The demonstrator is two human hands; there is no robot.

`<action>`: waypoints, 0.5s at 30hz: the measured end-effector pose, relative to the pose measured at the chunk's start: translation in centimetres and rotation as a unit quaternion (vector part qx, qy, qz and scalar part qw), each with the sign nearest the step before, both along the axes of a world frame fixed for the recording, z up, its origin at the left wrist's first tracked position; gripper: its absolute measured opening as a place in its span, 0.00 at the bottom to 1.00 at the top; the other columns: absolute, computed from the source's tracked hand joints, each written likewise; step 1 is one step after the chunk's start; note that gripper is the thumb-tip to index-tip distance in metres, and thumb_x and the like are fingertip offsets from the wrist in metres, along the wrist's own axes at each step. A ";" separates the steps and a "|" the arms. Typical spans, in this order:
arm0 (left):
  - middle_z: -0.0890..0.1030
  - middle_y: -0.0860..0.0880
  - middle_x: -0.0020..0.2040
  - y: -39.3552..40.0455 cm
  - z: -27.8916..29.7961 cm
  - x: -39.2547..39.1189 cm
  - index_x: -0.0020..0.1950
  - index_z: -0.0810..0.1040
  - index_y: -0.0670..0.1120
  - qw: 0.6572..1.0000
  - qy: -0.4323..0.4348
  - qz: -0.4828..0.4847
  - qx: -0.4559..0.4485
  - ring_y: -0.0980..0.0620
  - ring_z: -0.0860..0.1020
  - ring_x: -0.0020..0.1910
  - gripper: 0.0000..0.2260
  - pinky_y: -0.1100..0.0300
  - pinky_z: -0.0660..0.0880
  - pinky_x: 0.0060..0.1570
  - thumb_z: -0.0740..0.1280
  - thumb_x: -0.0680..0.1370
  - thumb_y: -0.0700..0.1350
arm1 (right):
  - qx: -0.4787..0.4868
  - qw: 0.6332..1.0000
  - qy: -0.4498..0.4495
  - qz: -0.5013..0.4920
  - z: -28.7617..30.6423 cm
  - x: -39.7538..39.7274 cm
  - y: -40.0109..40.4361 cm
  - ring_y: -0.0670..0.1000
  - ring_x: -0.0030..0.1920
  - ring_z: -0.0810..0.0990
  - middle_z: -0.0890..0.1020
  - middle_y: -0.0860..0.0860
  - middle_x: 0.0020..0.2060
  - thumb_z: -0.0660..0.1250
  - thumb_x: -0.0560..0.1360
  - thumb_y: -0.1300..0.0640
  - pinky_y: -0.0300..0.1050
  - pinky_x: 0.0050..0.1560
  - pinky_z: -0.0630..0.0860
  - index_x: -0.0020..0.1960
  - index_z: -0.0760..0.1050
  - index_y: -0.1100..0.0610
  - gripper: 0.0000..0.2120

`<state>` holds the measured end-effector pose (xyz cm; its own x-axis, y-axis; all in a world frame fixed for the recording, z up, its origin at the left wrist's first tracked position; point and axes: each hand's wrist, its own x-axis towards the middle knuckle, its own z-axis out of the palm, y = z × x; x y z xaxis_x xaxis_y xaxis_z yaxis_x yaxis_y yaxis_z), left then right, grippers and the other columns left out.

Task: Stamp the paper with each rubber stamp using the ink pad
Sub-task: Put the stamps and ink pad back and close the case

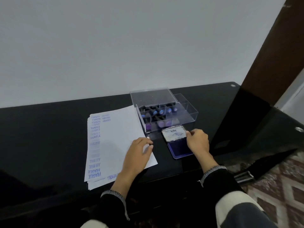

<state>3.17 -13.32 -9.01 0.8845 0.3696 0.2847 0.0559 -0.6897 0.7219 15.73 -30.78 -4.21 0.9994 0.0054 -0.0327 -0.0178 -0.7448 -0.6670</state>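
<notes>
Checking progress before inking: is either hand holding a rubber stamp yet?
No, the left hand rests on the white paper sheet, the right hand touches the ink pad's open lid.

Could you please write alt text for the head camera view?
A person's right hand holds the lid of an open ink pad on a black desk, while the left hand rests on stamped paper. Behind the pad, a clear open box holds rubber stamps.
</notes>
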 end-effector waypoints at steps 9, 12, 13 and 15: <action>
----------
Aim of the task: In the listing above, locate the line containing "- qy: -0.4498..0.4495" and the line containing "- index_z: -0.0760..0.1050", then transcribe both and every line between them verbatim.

Answer to the exercise:
  - qy: -0.4498..0.4495
  - qz: -0.5013..0.4920
  - z: -28.7617..30.6423 cm
  - x: -39.7538..39.7274 cm
  - y: -40.0109..40.4361 cm
  - ring_y: -0.0670..0.1000
  - ring_x: -0.0030..0.1920
  - ring_z: -0.0810..0.0990
  - middle_z: -0.0890..0.1020
  - middle_y: -0.0860..0.0860
  - middle_x: 0.0020..0.2060
  - thumb_z: -0.0660..0.1250
  - thumb_x: -0.0560..0.1360
  - thumb_y: -0.1300..0.0640
  - pinky_y: -0.0300..0.1050
  - pinky_x: 0.0050..0.1560
  - pinky_z: -0.0630..0.0860
  - index_x: -0.0020..0.1960
  - index_z: -0.0760..0.1050

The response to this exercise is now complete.